Start of Block

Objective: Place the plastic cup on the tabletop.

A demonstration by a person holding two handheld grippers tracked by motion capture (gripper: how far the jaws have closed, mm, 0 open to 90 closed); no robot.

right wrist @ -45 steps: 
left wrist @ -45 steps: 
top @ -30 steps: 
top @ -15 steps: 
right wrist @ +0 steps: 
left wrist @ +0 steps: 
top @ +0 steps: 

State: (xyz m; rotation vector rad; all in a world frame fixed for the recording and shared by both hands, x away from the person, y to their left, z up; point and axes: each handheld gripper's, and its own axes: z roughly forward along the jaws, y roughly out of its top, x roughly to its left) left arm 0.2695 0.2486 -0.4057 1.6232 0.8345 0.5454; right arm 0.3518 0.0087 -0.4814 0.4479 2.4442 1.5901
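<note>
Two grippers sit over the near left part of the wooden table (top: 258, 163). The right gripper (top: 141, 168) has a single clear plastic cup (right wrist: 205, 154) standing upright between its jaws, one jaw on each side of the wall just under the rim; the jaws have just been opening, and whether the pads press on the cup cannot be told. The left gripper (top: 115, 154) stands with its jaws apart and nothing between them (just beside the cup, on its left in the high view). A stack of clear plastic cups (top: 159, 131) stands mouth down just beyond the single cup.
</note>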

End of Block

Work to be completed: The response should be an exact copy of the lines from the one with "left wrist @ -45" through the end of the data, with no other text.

Finished task:
left wrist @ -45 steps: 
top @ -30 steps: 
top @ -15 steps: 
right wrist @ +0 steps: 
left wrist @ +0 steps: 
top @ +0 steps: 

State: (xyz m; rotation vector rad; all in a world frame fixed for the recording and shared by both hands, x away from the person, y to their left, z up; point and axes: each handheld gripper's, and its own axes: z roughly forward along the jaws, y roughly out of its top, x roughly to its left) left arm 0.2695 0.2486 -0.4057 1.6232 0.8345 0.5454; right arm 0.3518 0.0087 -0.4814 0.4479 2.4442 1.5901
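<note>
Two grippers sit over the near left part of the wooden table (top: 258, 163). The right gripper (top: 141, 168) has a single clear plastic cup (right wrist: 205, 154) standing upright between its jaws, one jaw on each side of the wall just under the rim; the jaws have just been opening, and whether the pads press on the cup cannot be told. The left gripper (top: 115, 154) stands with its jaws apart and nothing between them (just beside the cup, on its left in the high view). A stack of clear plastic cups (top: 159, 131) stands mouth down just beyond the single cup.
</note>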

The exercise is now finished.